Task directions: Only one stretch of the listing below is wanted. Begin at the line that has "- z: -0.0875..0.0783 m", stop after the line that has "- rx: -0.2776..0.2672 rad", and repeat every line in between exactly.

Stored data:
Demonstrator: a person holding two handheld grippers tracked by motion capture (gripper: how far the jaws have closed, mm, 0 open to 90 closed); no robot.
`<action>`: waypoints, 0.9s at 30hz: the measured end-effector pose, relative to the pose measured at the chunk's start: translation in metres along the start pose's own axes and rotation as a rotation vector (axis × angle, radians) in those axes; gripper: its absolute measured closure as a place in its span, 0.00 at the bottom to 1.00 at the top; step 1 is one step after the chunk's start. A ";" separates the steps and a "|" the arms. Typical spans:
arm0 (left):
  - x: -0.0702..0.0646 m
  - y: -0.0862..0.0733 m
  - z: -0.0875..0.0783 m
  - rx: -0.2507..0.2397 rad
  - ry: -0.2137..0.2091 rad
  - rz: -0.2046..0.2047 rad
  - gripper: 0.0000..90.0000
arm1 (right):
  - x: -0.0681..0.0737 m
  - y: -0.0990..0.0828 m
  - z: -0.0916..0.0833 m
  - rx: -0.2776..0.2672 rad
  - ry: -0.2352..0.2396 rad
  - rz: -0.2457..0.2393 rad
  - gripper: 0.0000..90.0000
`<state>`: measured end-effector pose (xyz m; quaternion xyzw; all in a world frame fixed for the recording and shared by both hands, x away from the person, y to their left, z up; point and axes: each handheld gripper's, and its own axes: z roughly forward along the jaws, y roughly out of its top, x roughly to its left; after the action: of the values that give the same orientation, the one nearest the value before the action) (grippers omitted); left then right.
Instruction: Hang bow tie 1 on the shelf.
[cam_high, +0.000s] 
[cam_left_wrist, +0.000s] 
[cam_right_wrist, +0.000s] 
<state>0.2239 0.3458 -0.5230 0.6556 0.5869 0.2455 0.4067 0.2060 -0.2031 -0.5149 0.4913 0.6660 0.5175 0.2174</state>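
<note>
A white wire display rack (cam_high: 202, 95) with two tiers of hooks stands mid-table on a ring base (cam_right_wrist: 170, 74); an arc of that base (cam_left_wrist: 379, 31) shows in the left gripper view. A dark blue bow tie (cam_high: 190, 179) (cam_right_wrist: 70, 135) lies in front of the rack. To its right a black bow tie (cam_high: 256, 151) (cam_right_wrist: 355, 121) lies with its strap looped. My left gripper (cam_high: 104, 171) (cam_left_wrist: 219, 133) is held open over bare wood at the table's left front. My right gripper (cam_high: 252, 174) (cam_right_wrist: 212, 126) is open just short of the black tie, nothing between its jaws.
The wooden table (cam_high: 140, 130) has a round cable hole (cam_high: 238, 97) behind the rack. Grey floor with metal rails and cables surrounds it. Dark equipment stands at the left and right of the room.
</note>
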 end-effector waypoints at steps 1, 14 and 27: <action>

Task response:
  - z: -0.0875..0.0783 m
  - rx: -0.2507..0.2397 rad
  - ry: -0.2137..0.2091 rad
  - rz: -0.2046..0.2047 rad
  - gripper: 0.0000..90.0000
arm1 (right):
  - x: -0.0681..0.0737 m
  - y: -0.0990..0.0828 m
  - z: -0.0916..0.0833 m
  - rx: -0.2776..0.2672 rad

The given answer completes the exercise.